◆ Brief: Respond with the count alone after checking every line in the material below for "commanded".

::: Data excerpt

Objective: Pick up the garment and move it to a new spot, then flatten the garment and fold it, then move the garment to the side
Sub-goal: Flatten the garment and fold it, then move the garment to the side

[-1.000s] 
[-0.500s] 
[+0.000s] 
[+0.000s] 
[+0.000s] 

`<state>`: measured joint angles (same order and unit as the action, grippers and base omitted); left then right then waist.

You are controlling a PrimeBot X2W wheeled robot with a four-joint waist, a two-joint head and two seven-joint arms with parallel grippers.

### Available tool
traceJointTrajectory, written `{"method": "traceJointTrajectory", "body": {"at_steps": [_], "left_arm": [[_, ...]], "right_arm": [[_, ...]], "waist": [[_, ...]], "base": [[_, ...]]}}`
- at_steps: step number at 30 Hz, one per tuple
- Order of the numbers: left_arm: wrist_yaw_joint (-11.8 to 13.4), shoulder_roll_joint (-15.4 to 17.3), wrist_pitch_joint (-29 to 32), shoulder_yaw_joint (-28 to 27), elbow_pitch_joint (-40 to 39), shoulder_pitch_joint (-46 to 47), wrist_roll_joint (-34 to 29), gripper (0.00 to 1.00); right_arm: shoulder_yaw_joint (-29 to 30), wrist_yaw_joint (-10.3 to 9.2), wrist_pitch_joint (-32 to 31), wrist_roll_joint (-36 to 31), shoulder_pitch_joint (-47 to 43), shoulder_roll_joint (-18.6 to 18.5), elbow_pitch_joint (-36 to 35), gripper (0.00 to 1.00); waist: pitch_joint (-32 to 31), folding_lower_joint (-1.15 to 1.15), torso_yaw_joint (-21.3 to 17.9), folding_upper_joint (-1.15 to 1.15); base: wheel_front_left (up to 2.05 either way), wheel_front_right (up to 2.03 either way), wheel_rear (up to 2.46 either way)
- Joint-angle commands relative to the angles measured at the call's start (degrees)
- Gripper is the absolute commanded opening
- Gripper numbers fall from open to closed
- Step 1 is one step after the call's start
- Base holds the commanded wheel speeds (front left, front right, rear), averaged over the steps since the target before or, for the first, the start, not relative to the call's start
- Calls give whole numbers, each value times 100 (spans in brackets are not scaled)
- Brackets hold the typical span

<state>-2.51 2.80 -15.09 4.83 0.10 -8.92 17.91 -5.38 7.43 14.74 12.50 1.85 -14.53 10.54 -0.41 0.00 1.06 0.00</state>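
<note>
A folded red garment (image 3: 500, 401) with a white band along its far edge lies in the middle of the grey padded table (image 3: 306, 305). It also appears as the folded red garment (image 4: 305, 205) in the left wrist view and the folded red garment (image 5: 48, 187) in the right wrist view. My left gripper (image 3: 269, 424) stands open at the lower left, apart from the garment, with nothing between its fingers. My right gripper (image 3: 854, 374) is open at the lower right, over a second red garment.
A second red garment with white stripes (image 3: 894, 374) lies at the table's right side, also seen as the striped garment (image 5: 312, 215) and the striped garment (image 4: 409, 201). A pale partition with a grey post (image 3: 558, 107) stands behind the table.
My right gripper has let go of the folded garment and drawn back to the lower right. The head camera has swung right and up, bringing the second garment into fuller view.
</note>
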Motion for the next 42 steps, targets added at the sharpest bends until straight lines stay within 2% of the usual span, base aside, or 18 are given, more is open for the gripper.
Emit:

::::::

◆ Answer box: 2